**TASK BRIEF:**
Set down every record below exactly as written, but leave out the pictures.

Source records:
"""

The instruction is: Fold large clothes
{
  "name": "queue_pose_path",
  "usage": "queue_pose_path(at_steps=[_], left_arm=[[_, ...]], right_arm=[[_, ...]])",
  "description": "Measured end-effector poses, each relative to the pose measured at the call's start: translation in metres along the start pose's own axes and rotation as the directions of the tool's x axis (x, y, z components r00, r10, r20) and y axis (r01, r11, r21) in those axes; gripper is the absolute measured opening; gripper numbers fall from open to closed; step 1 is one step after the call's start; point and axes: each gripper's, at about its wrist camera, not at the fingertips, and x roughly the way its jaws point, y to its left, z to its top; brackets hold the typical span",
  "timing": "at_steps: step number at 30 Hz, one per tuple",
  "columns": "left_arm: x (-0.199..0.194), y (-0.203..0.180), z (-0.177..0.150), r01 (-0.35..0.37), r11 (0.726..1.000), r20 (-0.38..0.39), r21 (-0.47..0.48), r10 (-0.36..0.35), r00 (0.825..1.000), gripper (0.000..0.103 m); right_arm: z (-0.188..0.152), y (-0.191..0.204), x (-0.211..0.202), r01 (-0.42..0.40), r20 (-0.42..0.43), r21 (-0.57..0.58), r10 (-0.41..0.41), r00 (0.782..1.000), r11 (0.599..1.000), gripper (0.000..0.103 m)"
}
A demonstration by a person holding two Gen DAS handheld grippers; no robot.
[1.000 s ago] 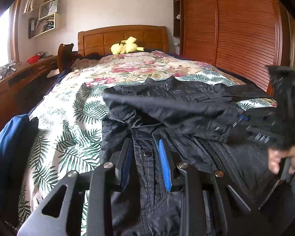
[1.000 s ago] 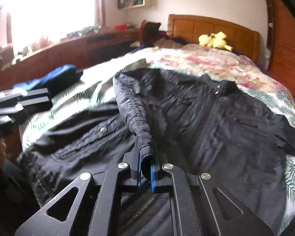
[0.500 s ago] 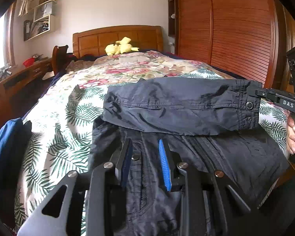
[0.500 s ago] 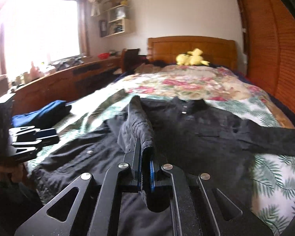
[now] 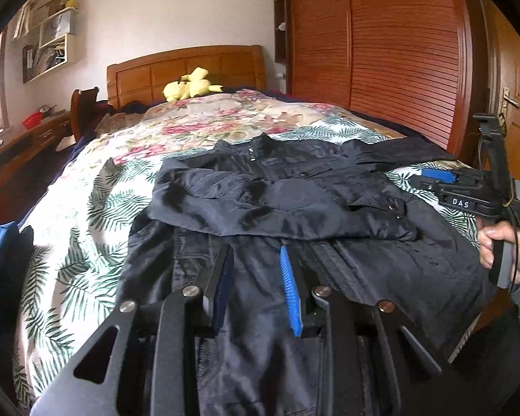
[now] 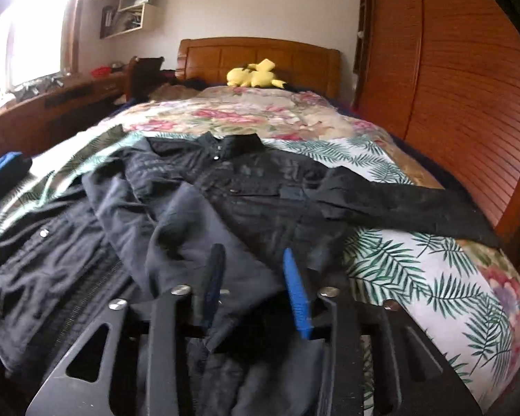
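The jacket (image 5: pixel 294 208) lies spread on the bed (image 5: pixel 86 208), collar toward the headboard (image 5: pixel 187 69). One sleeve (image 5: pixel 277 208) lies folded across its chest; the other sleeve (image 6: pixel 398 208) stretches out sideways over the bedspread. A plush toy (image 5: pixel 190 86) sits at the headboard — the desk (image 5: pixel 24 142) runs along the bed's left, the wardrobe (image 5: pixel 398 52) along its right.

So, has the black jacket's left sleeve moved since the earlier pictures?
Yes. The left sleeve, released by the open right gripper, now lies across the jacket's chest, below the collar.
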Motion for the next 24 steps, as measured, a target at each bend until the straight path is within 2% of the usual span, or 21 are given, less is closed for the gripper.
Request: queue_pose_path(at_steps=[3, 8, 11, 14, 21, 24], left_arm=[[0.003, -0.011, 0.001, 0.015, 1.000, 0.001, 0.009, -0.015, 1.000, 0.026], [0.007, -0.027, 0.005, 0.042, 0.999, 0.018, 0.022, -0.042, 0.999, 0.026], [0.010, -0.034, 0.008, 0.053, 0.998, 0.030, 0.017, -0.053, 0.998, 0.026], [0.014, -0.041, 0.012, 0.063, 0.998, 0.044, 0.011, -0.063, 0.997, 0.026], [0.026, -0.057, 0.018, 0.071, 0.997, 0.042, 0.008, -0.072, 0.997, 0.026], [0.030, -0.063, 0.020, 0.081, 0.997, 0.040, 0.013, -0.081, 0.996, 0.026]], right_arm=[[-0.005, -0.005, 0.004, -0.067, -0.003, 0.014, 0.067, 0.998, 0.998, 0.043], [-0.016, 0.005, 0.025, -0.121, -0.054, -0.027, 0.119, 0.991, 0.992, 0.043], [-0.026, 0.006, 0.050, -0.130, -0.126, -0.022, 0.127, 0.984, 0.991, 0.043], [-0.035, 0.006, 0.076, -0.141, -0.246, -0.003, 0.136, 0.960, 0.990, 0.044], [-0.036, 0.007, 0.074, -0.141, -0.241, 0.007, 0.138, 0.961, 0.990, 0.045], [-0.037, 0.003, 0.065, -0.142, -0.202, 0.022, 0.143, 0.969, 0.990, 0.045]])
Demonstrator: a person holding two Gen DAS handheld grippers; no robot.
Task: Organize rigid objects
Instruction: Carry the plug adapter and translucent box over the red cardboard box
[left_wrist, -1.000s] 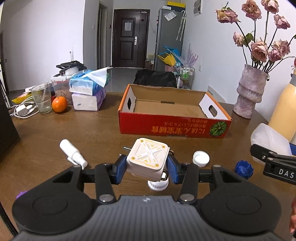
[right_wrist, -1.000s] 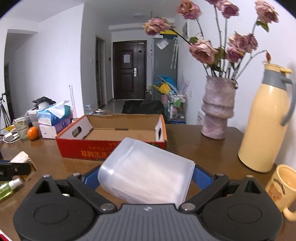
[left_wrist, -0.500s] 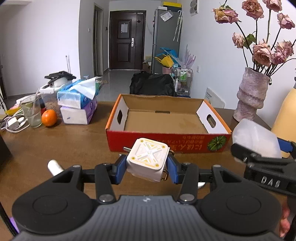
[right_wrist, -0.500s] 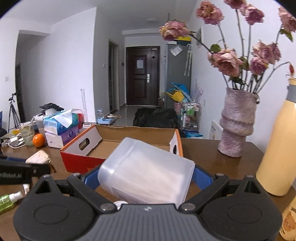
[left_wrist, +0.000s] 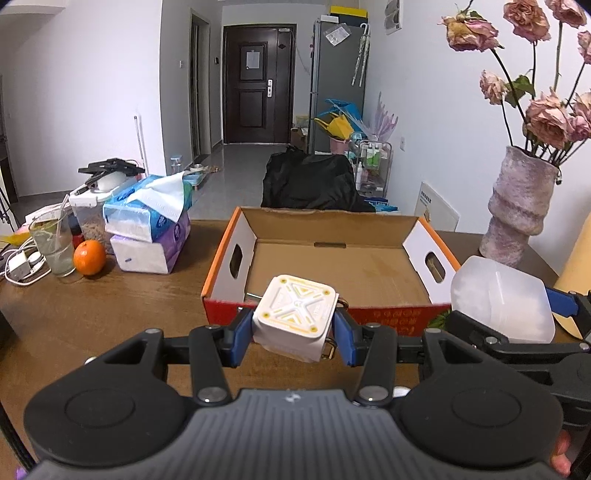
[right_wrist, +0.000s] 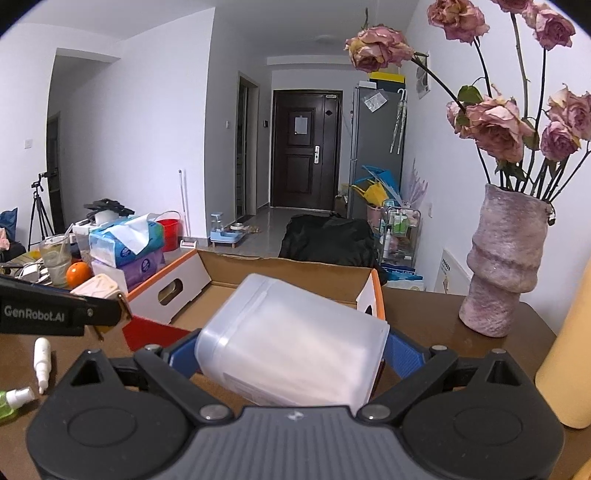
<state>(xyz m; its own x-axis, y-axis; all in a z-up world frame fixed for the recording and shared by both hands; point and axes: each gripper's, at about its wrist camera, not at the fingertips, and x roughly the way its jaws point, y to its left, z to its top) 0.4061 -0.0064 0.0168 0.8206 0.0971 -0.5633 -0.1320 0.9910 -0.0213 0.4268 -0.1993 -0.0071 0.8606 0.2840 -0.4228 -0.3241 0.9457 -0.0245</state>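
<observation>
Both Loads Poised at the Carton's Edge

Squarely between the blue pads of the left claw (left_wrist: 294, 334) sat a white cube (left_wrist: 295, 321), its patterned face tilted up, lifted clear of the worktop (left_wrist: 110, 314) just short of the red front wall of the open carton (left_wrist: 332, 266). The right claw (right_wrist: 291, 360) was spread wide and clamped on a frosted tub (right_wrist: 291, 339) lying tilted on its side, above the carton's near right corner. Both loads seemed aimed at the empty carton, probably the collecting spot. Left behind on the worktop were a white bottle (right_wrist: 41, 360) and a green sprayer (right_wrist: 11, 400). Farther off stood an orange (left_wrist: 89, 257), tissue packs (left_wrist: 147, 229) and a vase (left_wrist: 517, 210).
</observation>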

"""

**ANSWER SECTION:**
The instruction is: Fold large clothes
{
  "name": "queue_pose_path",
  "usage": "queue_pose_path(at_steps=[_], left_arm=[[_, ...]], right_arm=[[_, ...]])",
  "description": "Measured end-effector poses, each relative to the pose measured at the call's start: translation in metres along the start pose's own axes and rotation as the directions of the tool's x axis (x, y, z components r00, r10, r20) and y axis (r01, r11, r21) in those axes; gripper is the absolute measured opening; gripper numbers fall from open to closed; step 1 is one step after the call's start; point and axes: each gripper's, at about its wrist camera, not at the fingertips, and x roughly the way its jaws point, y to its left, z to its top; brackets hold the typical span",
  "timing": "at_steps: step number at 30 Hz, one per tuple",
  "columns": "left_arm: x (-0.199..0.194), y (-0.203..0.180), z (-0.177..0.150), r01 (-0.35..0.37), r11 (0.726..1.000), r20 (-0.38..0.39), r21 (-0.47..0.48), r10 (-0.36..0.35), r00 (0.825..1.000), gripper (0.000..0.103 m); right_arm: z (-0.188..0.152), y (-0.191..0.204), x (-0.211..0.202), r01 (-0.42..0.40), r20 (-0.42..0.43), r21 (-0.57..0.58), r10 (-0.41..0.41), r00 (0.782..1.000), r11 (0.599..1.000), gripper (0.000..0.103 m)"
}
A demonstration by a person holding two Gen DAS handheld grippers; no robot.
[1.000 s ago] 
[1.000 s ago] 
[0.500 s ago] 
[0.500 s ago] 
[now] 
[now] 
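The jacket (image 5: pixel 294 208) lies spread on the bed (image 5: pixel 86 208), collar toward the headboard (image 5: pixel 187 69). One sleeve (image 5: pixel 277 208) lies folded across its chest; the other sleeve (image 6: pixel 398 208) stretches out sideways over the bedspread. A plush toy (image 5: pixel 190 86) sits at the headboard — the desk (image 5: pixel 24 142) runs along the bed's left, the wardrobe (image 5: pixel 398 52) along its right.

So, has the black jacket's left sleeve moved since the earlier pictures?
Yes. The left sleeve, released by the open right gripper, now lies across the jacket's chest, below the collar.
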Motion for the next 24 steps, as measured, a target at each bend until the straight path is within 2% of the usual span, or 21 are given, less is closed for the gripper.
Request: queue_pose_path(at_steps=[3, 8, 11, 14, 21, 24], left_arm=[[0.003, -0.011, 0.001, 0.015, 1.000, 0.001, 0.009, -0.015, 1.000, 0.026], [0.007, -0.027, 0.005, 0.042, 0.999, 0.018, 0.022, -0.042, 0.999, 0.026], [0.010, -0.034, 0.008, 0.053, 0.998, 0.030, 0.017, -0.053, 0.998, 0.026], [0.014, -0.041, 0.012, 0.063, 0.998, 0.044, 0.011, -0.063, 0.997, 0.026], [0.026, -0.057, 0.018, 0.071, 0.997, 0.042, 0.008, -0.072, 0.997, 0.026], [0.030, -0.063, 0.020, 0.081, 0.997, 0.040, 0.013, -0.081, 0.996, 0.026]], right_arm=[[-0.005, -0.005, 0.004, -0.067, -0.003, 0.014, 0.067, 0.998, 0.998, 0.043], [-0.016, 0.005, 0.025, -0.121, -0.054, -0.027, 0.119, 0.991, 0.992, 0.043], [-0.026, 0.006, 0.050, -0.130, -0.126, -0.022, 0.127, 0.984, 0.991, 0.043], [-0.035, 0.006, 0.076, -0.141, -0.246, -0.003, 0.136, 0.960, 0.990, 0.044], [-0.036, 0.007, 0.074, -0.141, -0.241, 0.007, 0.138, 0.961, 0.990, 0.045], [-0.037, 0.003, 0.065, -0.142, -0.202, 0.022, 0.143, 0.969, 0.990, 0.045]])
Demonstrator: a person holding two Gen DAS handheld grippers; no robot.
Task: Organize rigid objects
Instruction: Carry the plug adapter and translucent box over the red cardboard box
[left_wrist, -1.000s] 
[right_wrist, -1.000s] 
[left_wrist, -0.500s] 
[right_wrist, -0.500s] 
[left_wrist, +0.000s] 
[right_wrist, +0.000s] 
<state>(xyz m; its own x-axis, y-axis; all in a z-up world frame fixed for the recording and shared by both hands; point and axes: each gripper's, at about its wrist camera, not at the fingertips, and x roughly the way its jaws point, y to its left, z to its top) 0.4061 -0.0064 0.0168 0.8206 0.0971 -0.5633 -0.1320 0.9910 -0.0213 0.4268 -0.1993 -0.0071 0.8606 0.2840 -0.4228 -0.3241 0.9457 -0.0245</state>
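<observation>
Both Loads Poised at the Carton's Edge

Squarely between the blue pads of the left claw (left_wrist: 294, 334) sat a white cube (left_wrist: 295, 321), its patterned face tilted up, lifted clear of the worktop (left_wrist: 110, 314) just short of the red front wall of the open carton (left_wrist: 332, 266). The right claw (right_wrist: 291, 360) was spread wide and clamped on a frosted tub (right_wrist: 291, 339) lying tilted on its side, above the carton's near right corner. Both loads seemed aimed at the empty carton, probably the collecting spot. Left behind on the worktop were a white bottle (right_wrist: 41, 360) and a green sprayer (right_wrist: 11, 400). Farther off stood an orange (left_wrist: 89, 257), tissue packs (left_wrist: 147, 229) and a vase (left_wrist: 517, 210).
</observation>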

The output contains the complete answer to the exercise.